Biasing a query

So I went ahead and created a patch that does some of what we talked about in the last chat and made a quick video demo-ing it.

So I’ve analyzed a mix of a bunch of different samples for 4 descriptors with some statistics each, and then analyzed three time scales from the file.

The descriptors/stats are:

loudness_mean
loudness_derivative
loudness_deviation
centroid_mean
centroid_derivative
centroid_deviation
flatness_mean
flatness_derivative
flatness_deviation
rolloff_max
rolloff_derivative
rolloff_deviation

And the time series analyzed are 0-512samples, 0-4410samples, and the entire file.

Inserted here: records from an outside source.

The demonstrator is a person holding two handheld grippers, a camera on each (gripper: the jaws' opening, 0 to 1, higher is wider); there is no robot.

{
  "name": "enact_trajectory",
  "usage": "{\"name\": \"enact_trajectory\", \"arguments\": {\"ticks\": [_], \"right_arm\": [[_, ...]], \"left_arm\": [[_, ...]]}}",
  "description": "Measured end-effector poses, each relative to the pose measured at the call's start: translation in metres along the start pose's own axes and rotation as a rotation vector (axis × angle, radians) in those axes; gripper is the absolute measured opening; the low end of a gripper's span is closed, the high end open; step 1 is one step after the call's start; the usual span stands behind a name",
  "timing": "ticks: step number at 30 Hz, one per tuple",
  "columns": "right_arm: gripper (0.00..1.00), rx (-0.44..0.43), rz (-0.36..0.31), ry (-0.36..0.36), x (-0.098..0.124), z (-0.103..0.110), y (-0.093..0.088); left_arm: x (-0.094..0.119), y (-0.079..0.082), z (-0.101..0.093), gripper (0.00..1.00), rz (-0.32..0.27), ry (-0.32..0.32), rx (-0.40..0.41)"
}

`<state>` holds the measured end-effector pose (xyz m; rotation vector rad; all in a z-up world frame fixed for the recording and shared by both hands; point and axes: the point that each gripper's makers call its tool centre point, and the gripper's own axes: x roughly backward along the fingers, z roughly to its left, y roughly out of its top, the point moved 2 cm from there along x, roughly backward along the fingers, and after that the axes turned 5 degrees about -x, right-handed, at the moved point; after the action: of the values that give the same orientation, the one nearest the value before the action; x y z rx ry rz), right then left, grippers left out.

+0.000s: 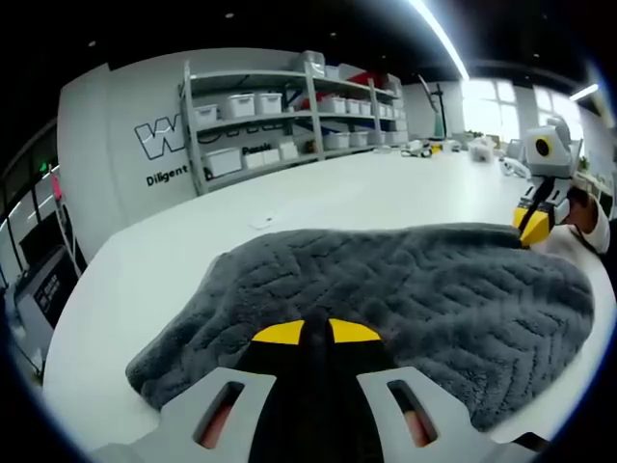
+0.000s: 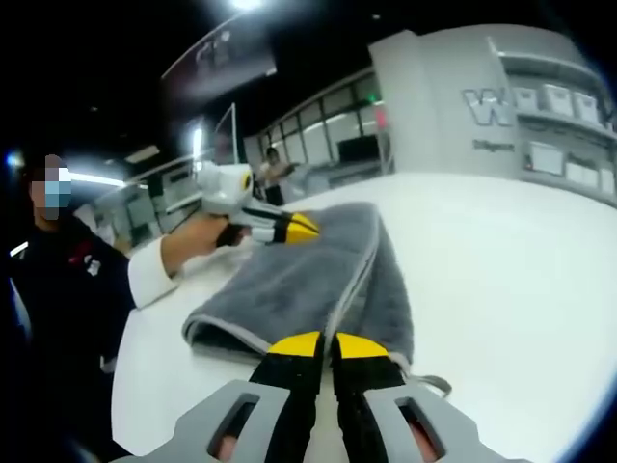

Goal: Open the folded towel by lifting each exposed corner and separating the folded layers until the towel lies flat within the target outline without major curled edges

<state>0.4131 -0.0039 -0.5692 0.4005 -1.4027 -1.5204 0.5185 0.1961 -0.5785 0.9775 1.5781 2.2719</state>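
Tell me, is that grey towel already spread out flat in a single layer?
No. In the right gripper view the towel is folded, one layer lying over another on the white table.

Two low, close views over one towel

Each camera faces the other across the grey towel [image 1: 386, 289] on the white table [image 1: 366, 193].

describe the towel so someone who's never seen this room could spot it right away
Start at the big white table in front of the shelving rack loaded with white bins. The towel lies on the table's near part, a thick dark grey cloth with a raised zigzag weave, folded over on itself with a pale trimmed edge. It is the one soft, dark thing on that white top, with a yellow-tipped gripper at each end.
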Motion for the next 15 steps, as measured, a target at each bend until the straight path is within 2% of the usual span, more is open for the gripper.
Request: {"name": "enact_trajectory", "arguments": {"ticks": [15], "right_arm": [[0.0, 0.043, 0.004, 0.077, -0.002, 0.016, 0.004]], "left_arm": [[-0.009, 0.003, 0.008, 0.06, -0.011, -0.008, 0.008]]}}
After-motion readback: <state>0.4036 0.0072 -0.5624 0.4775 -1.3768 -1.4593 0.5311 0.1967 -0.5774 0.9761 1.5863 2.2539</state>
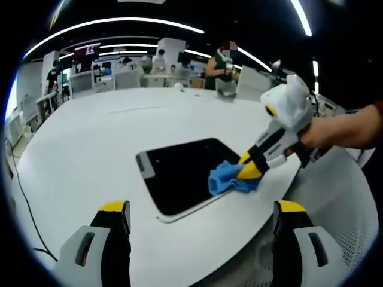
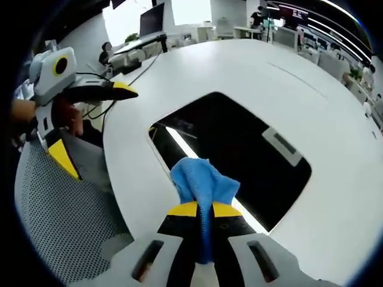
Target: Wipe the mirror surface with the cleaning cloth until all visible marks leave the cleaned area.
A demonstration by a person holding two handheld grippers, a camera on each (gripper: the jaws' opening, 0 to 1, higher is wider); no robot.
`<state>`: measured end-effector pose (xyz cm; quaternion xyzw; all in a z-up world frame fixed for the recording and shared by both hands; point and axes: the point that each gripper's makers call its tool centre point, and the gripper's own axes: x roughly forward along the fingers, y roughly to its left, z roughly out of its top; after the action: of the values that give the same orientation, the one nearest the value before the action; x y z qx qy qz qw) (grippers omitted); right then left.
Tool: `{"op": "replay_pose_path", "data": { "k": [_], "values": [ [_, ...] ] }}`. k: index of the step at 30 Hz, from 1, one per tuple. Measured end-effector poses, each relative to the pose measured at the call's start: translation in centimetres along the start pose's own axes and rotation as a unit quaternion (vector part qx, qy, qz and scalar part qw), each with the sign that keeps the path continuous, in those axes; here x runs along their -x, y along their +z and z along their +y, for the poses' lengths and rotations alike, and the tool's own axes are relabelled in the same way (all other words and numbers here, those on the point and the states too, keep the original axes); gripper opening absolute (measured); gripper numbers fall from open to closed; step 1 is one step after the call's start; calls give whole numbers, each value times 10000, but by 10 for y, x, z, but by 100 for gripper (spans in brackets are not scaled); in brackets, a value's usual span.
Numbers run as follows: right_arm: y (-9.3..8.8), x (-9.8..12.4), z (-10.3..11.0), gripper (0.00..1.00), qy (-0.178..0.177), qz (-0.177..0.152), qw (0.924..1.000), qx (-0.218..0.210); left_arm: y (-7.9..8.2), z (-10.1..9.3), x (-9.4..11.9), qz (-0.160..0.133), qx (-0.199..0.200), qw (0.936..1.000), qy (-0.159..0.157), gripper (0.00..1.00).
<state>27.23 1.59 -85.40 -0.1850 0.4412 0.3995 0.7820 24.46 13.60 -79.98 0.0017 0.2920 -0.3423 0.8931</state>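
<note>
Nowhere legible writing on mirror

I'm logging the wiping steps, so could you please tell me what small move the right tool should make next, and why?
Probably sweep the blue cloth forward across the mirror. The right tool grips the cloth at the mirror's near edge, so most of the dark surface ahead looks unwiped. The left tool hovers open, clear of the path. Marks are too faint to judge.

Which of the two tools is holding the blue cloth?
The right tool, shut on the blue cloth at the mirror's edge; the left tool is open and empty.
</note>
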Motion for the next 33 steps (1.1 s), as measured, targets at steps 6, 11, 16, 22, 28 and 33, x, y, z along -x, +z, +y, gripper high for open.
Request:
{"op": "replay_pose_path", "data": {
  "k": [6, 11, 16, 22, 28, 33],
  "values": [
    [-3, 2, -2, 1, 60, -11, 10000, -29, 0, 1, 0, -17, 86, 10000, 7, 100],
    [-4, 2, -2, 1, 104, -34, 9999, -55, -1, 2, 0, -27, 112, 9999, 23, 100],
    [-6, 3, -3, 1, 100, -29, 9999, -54, -1, 1, 0, -25, 112, 9999, 22, 100],
    [-11, 7, -7, 1, 81, -23, 9999, -88, -1, 1, 0, -17, 112, 9999, 6, 100],
    [-16, 10, -12, 1, 61, -10, 9999, -129, -1, 1, 0, -13, 119, 9999, 8, 100],
    [-20, 14, -16, 1, 67, 3, 9999, -158, -1, 0, 0, -12, 119, 9999, 4, 100]
  ]
}}
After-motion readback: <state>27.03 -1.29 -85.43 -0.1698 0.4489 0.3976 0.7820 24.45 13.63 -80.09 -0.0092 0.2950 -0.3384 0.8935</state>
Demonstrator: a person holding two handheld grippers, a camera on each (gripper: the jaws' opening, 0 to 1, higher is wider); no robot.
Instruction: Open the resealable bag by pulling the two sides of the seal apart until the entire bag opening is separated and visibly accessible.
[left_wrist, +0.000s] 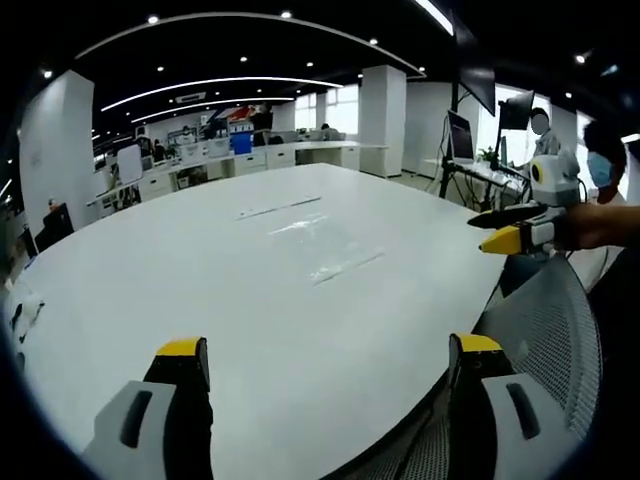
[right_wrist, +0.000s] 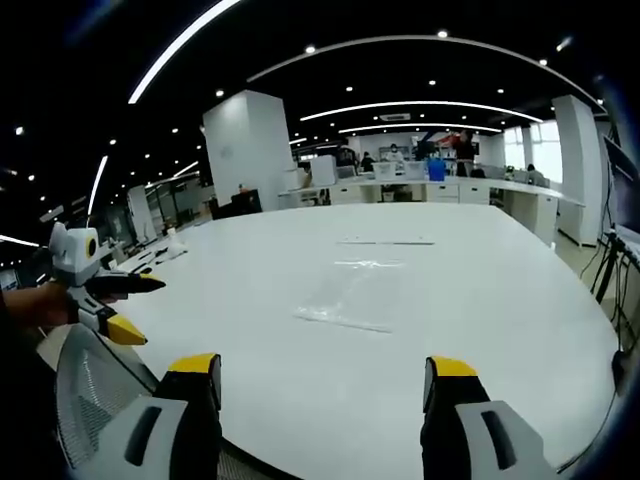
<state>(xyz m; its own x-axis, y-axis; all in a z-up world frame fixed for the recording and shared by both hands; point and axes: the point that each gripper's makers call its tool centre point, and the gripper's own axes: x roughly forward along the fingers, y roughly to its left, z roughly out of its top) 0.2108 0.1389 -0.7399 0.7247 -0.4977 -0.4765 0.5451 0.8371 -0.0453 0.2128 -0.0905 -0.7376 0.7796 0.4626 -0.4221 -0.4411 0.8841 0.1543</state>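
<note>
A clear resealable bag (left_wrist: 322, 245) lies flat near the middle of the white table (left_wrist: 200, 290), its seal strip toward me. In the right gripper view the same bag (right_wrist: 355, 290) rests ahead on the table (right_wrist: 500, 330). My left gripper (left_wrist: 330, 365) hovers above the table's near edge, jaws wide apart and empty. My right gripper (right_wrist: 325, 385) is likewise open, short of the bag. The right gripper (left_wrist: 510, 228) also appears at the right of the left gripper view, held by a hand; the left gripper (right_wrist: 115, 305) shows at the left of the right gripper view.
A thin clear strip (left_wrist: 278, 207) lies on the table beyond the bag. A mesh chair back (left_wrist: 540, 330) stands at the table's near edge. Desks with monitors (left_wrist: 462, 135) and people are off to the side; office desks line the far room.
</note>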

I chose these as they more closely correspond with my “real-time” analysis window of 512 samples (so I can do like-for-like matching there), and for the Kaizo Snare performance I matched against the first 100ms of each file, and that provided musically useful results.

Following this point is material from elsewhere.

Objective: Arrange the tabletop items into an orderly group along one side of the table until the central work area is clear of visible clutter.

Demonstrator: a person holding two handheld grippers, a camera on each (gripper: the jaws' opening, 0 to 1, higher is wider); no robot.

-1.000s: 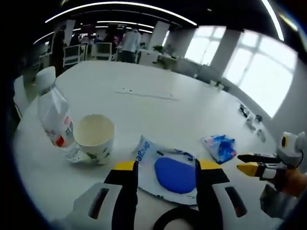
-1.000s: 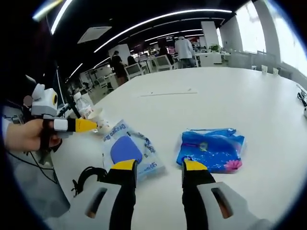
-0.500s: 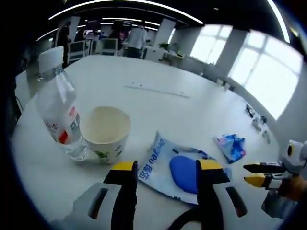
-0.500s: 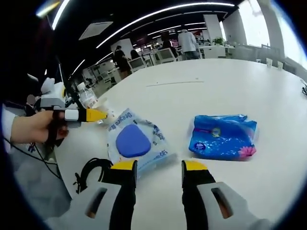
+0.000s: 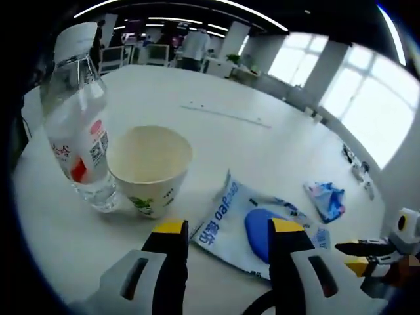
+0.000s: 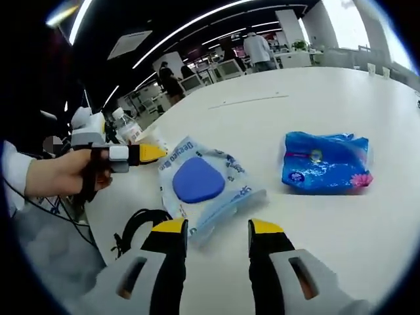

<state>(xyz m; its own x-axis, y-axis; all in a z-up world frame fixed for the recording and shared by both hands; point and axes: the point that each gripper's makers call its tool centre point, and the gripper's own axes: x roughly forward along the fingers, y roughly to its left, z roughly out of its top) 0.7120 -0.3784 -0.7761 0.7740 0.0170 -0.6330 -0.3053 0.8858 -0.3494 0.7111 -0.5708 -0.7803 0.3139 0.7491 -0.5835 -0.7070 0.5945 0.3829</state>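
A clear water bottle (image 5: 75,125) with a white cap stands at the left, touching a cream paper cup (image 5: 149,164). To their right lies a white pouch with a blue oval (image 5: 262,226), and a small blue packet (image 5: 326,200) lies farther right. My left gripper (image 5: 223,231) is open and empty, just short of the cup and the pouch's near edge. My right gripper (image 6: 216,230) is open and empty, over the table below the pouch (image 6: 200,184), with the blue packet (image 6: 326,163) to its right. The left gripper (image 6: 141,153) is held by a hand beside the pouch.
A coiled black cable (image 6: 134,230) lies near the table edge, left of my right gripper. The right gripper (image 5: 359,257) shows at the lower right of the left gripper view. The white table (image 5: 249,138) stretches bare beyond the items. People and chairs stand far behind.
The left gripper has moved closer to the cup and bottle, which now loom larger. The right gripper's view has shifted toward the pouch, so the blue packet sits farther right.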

The results for each matching window is quite different, not surprisingly. I think given the material I like the 512 and 4410 options the most. The 512 gives the most range and surprise as it’s matching the initial 11ms very well, and the rest is a “surprise”. The whole file matching is dogshit, particularly with these samples, as there’s so much fading out during the file that you don’t get anything useful here.

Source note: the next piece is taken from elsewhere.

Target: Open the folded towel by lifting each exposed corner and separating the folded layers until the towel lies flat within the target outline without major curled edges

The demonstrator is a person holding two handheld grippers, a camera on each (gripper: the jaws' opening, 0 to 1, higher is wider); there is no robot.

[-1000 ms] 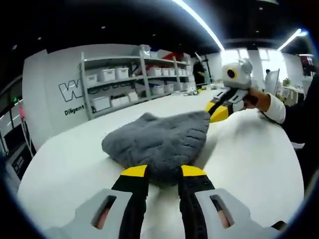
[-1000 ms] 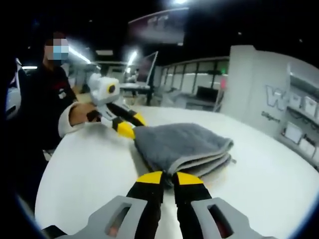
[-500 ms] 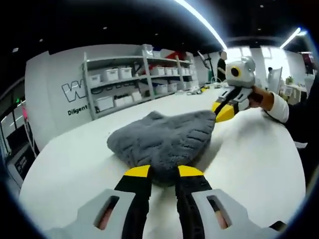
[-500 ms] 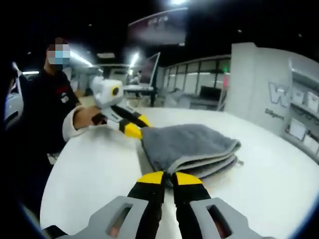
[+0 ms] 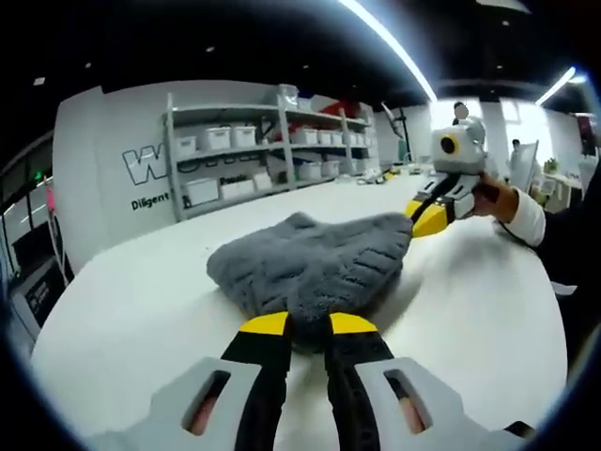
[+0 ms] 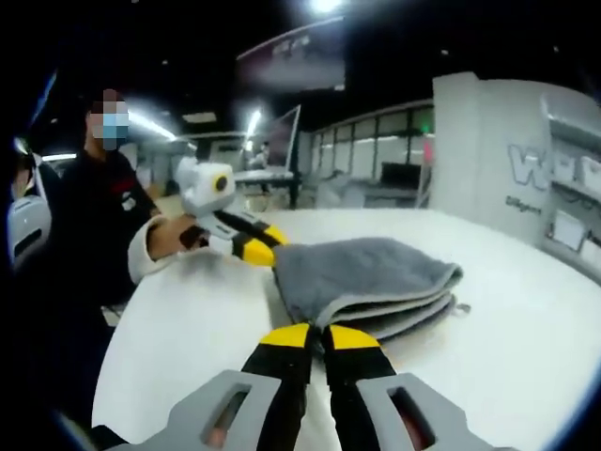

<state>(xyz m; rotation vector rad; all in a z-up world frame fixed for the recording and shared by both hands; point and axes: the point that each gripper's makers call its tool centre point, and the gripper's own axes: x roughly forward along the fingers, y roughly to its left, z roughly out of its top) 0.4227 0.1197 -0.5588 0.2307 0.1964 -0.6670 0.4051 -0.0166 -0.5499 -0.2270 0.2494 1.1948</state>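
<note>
- We see a broad white bench (image 5: pixel 131 310) (image 6: pixel 526 310); everything below is placed against the grey towel on it.
- Far behind the towel in the left gripper view, shelving (image 5: pixel 272 150) with white bins lines a white wall.
- A person in dark clothes (image 6: pixel 80 225) stands beyond the towel's far edge in the right gripper view, a white cuff at the wrist.
- The towel (image 5: pixel 310 268) (image 6: pixel 371 282) lies folded on the bench, its stacked layers showing along the edge that faces the right gripper view.
- Our left gripper (image 5: pixel 307 326) (image 6: pixel 269 246) is clenched on one corner of the towel, its yellow-tipped jaws pressed together over the fabric in its own view.
- Our right gripper (image 6: pixel 320 337) (image 5: pixel 424 218) is clenched on the opposite corner, jaws together at the towel's near edge in its own view, yellow tips touching the far corner in the left gripper view.
</note>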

For the variable part of the video I’m using the % matcher in entrymatcher here and crossfading between putting all the weight on the 512 query, or the 4410 query.

So based on this, I think that it would indeed be useful to be able to bias a query between multiple versions of the same n-dimensional space. Because everything is in the same scaling/dimensions/space, nothing gets fucked around like what would happen when trying to bias things towards “caring more about loudness” or “caring more about spectral shape”.

Musically, this makes a lot of sense to me, to be able to nudge a query, or match in a direction that musically grounded, as opposed to selecting/massaging algorithms based on data science stuff.

I don’t really know what this would mean in practice, however. Simply exposing multipliers pre-matching would add some usefulness, like with @danieleghisi mentioned here, though things get complicated really quickly once you have a lot of dimensions and/or data scaling/sanitizing.